You are a desperate woman wanting to have children but would rule him out due to the income requirements.

He could have a baby and family with anyone he wants.
Anonymous
Anonymous wrote:
Anonymous wrote:
Anonymous wrote:In DC, I think you should look for 150k or higher. A lot of government jobs top out around 176k


Op here. I only have the income requirement because this is a very HCOL area and I’m targeting men 36+ given my age. At this point it’s not crazy to want someone to make a little more money than me. Given the track I’m on, I’ll easily make 200k myself in a few years.

As for why I’m here: I am recently divorced due to a cheating spouse who did not want kids.

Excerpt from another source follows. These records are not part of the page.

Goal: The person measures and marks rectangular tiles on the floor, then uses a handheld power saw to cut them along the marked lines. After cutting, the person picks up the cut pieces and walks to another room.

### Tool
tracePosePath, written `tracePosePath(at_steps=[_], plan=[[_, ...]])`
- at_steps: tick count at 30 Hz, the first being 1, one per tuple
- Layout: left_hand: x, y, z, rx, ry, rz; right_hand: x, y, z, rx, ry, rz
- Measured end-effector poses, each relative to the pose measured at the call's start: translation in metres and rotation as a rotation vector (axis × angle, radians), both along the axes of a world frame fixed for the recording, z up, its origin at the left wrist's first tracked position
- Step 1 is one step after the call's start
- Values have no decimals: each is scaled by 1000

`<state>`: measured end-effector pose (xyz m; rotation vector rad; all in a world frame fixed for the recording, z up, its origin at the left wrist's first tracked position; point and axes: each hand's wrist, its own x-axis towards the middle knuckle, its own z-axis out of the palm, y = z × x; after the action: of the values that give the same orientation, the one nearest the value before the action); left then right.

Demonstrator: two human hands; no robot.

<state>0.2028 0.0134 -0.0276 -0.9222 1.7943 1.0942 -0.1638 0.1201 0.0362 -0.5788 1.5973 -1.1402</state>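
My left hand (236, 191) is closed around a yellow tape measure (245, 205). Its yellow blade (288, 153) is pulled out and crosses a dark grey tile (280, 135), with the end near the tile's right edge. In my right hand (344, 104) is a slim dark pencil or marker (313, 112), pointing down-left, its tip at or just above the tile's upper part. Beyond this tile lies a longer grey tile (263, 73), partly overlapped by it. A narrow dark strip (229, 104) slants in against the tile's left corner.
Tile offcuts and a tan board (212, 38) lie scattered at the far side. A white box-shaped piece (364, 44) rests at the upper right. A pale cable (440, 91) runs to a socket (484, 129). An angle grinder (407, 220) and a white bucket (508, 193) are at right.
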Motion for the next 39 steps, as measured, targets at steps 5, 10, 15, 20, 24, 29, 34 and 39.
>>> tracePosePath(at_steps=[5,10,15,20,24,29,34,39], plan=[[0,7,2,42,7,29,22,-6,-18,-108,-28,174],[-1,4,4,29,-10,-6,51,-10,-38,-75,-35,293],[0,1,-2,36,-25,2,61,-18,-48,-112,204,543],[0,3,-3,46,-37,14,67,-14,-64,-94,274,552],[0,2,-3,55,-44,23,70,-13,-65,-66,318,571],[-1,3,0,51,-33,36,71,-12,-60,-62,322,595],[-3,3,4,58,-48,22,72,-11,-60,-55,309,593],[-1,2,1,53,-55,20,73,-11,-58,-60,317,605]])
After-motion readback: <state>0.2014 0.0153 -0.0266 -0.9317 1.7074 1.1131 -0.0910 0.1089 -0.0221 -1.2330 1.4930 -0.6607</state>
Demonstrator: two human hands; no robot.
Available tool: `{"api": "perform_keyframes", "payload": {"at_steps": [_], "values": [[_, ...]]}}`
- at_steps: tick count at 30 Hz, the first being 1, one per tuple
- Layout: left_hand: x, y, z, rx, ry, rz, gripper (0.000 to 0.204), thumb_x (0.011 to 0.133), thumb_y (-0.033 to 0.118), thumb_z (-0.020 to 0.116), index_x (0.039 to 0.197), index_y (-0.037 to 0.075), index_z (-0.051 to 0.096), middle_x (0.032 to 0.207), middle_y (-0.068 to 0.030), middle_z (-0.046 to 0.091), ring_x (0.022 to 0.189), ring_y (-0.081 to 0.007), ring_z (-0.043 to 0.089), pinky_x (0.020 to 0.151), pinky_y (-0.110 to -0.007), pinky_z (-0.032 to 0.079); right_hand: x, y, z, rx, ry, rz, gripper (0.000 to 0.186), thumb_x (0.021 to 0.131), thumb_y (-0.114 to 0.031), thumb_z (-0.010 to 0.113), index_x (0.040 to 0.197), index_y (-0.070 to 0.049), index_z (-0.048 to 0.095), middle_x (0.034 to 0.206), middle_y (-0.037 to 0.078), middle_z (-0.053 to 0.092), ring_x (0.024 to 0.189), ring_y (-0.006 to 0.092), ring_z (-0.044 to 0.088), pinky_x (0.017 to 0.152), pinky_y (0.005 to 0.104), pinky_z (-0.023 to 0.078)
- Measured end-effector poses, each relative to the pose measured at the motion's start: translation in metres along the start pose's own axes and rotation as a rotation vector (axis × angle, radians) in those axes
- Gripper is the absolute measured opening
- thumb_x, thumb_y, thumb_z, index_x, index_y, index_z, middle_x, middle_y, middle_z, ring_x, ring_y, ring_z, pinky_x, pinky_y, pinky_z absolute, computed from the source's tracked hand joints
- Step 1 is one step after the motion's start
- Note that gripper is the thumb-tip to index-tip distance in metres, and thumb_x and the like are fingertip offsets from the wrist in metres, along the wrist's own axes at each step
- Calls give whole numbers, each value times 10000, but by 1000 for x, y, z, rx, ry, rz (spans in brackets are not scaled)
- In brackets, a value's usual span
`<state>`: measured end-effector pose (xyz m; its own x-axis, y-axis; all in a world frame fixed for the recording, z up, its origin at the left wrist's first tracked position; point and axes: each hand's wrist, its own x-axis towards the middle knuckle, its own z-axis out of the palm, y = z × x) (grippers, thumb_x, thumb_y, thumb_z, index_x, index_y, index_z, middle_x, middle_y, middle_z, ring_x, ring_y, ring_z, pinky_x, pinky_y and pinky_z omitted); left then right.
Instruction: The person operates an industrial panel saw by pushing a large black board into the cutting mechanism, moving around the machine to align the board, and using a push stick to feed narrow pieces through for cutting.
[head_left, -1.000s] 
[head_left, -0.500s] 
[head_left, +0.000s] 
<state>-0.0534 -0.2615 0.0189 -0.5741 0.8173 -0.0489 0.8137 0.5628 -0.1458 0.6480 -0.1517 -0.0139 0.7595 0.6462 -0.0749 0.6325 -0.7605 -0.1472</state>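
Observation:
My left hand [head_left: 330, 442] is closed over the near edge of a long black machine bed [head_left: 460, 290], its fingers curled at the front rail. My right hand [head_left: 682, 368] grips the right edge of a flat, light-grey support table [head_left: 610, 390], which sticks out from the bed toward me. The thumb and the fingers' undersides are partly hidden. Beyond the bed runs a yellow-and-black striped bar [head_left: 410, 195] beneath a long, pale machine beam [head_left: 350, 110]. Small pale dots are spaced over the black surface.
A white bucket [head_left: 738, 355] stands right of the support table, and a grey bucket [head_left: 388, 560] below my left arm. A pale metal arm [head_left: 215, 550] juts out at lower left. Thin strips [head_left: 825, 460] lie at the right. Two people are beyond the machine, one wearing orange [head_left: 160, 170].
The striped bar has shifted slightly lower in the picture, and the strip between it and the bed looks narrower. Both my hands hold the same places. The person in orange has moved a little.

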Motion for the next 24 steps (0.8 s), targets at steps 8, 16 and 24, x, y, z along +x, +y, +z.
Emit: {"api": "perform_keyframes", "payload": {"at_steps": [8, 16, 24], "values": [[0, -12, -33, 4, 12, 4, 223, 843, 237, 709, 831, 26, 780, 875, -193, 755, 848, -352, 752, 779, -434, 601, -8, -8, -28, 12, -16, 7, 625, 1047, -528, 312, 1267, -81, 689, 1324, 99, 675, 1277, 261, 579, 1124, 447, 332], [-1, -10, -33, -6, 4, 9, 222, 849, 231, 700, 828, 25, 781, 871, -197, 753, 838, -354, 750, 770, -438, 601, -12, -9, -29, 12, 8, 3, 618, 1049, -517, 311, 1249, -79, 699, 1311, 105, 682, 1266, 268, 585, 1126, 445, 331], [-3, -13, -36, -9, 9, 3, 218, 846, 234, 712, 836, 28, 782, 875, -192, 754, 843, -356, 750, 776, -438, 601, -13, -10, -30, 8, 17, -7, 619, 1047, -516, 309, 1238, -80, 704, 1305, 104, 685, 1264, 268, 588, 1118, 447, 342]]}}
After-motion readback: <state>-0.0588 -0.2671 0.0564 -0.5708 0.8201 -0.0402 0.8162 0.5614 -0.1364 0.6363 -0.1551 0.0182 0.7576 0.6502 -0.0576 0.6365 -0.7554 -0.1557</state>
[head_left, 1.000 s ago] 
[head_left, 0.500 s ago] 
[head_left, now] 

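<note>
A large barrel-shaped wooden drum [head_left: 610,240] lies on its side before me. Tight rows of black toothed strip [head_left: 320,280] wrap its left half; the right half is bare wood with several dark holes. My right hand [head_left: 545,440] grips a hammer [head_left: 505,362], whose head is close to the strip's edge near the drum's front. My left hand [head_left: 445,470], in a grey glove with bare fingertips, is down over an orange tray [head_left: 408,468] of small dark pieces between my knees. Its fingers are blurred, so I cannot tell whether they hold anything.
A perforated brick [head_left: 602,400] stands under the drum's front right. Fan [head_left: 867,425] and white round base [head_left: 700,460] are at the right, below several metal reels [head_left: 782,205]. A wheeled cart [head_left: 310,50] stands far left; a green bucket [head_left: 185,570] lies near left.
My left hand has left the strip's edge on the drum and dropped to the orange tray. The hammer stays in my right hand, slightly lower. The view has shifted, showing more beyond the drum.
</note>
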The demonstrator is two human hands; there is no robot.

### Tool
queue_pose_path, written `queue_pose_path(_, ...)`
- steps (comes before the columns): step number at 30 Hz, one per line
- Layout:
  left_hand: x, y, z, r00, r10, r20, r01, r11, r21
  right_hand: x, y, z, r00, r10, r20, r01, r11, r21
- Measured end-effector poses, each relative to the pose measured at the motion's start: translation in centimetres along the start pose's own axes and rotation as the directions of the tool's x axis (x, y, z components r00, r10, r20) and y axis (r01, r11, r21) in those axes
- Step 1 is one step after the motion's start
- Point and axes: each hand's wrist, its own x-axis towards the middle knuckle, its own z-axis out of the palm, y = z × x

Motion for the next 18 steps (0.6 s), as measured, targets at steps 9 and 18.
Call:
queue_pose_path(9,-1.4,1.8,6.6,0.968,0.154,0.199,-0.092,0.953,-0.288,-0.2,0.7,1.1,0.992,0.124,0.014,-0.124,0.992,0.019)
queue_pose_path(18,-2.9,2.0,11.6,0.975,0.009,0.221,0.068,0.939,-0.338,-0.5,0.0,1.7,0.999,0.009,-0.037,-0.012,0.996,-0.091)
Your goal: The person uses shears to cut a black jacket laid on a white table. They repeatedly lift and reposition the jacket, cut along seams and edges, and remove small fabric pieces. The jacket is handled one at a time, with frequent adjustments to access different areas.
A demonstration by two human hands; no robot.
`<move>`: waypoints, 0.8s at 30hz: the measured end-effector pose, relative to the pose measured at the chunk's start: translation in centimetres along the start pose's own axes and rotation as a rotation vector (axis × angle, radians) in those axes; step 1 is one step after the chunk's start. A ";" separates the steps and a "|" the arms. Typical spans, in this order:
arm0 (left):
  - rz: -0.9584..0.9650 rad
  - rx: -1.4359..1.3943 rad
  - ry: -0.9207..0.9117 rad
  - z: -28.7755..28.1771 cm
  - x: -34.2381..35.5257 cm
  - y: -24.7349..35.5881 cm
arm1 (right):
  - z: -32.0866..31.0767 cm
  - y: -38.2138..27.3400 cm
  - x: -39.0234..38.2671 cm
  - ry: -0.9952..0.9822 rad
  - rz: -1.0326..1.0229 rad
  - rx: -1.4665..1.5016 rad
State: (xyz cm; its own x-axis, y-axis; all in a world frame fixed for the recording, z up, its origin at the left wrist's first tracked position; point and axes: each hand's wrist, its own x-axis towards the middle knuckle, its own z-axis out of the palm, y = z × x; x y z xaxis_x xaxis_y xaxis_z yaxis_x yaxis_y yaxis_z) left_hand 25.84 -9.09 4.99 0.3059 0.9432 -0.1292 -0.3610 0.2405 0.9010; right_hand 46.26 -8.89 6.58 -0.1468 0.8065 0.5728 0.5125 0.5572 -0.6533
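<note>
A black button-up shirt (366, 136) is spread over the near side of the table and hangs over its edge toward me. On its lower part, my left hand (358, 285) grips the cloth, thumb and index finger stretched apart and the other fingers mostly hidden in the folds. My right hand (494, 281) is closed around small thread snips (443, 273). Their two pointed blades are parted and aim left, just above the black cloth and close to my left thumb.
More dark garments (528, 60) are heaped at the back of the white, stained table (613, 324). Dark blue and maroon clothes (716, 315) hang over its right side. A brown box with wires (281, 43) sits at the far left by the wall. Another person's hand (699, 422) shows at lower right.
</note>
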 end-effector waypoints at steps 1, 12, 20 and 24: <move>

OP, I get it. But I'm telling you, demographically, there are a lot of decent dateable men with government jobs that are good jobs (well, before Trump). Stable with good benefits, TSP, FERS, etc. I wouldn't cut out ALL of those guys just because they make 25-50k less than your target range of 200 plus.

But you do you.


+1 it would ruled out someone like my fed husband, who has been a wonderful partner but prioritizes work/life balance.
Anonymous
*rule out ^^
Anonymous
Op doesn’t care about values or reality or any of that. She never ever replies to any of those comments, which would show a bit of self reflection. Read her other posts. They’re all “lots of dates lol I want a baby!” She’s waiting for this one magical recommendation on where to find the man that will solve her problems. But she’s not self aware enough to realize the intricacies of partnership and the realizes or brining another soul into the world.
Anonymous
Anonymous wrote:
Anonymous wrote:Interested to how this measures up to your wants:

38
Never married
Homes in US and Europe so he's always back and forth
Extremely intelligent - genuinely just someone so interested to talk to
Equally high EQ
Unsure about kids
5'8ish
Way more than $200k
Honesty, integrity
Fit, active


Gross.


Height is the stupidest of all criteria.
Anonymous
Anonymous wrote:
Anonymous wrote:
Anonymous wrote:
Anonymous wrote:Sounds like you're doing great then. Why do you need any advice?


Op here. Because I haven’t found my person yet and want to optimize my chances of doing that.


Lower your standards or stay single. No man in his prime years with good money is going to rush to marry a 35+ woman while so many women between 25 and 30 are available.

Look for men over 55 you may have better luck.


Gross. So she can be a caretaker for an old man and a toddler at the same time? Unless he's Jeff Bezos rich, no.

There are so many scenarios presented here that are worse than just staying single and getting a sperm donor for IVF. T


Ok so this is good. We have established what you are (and maybe OP). Now we’re just negotiating price.